→ Work item:
Look below. Copy each line that has "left" in it.

==========

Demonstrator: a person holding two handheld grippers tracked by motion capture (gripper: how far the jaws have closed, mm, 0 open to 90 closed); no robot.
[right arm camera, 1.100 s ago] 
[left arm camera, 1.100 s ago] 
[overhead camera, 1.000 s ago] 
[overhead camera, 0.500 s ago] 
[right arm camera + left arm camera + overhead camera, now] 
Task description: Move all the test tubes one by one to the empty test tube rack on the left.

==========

→ Written solution:
[left arm camera, 1.100 s ago] 
[right arm camera + left arm camera + overhead camera, now] 
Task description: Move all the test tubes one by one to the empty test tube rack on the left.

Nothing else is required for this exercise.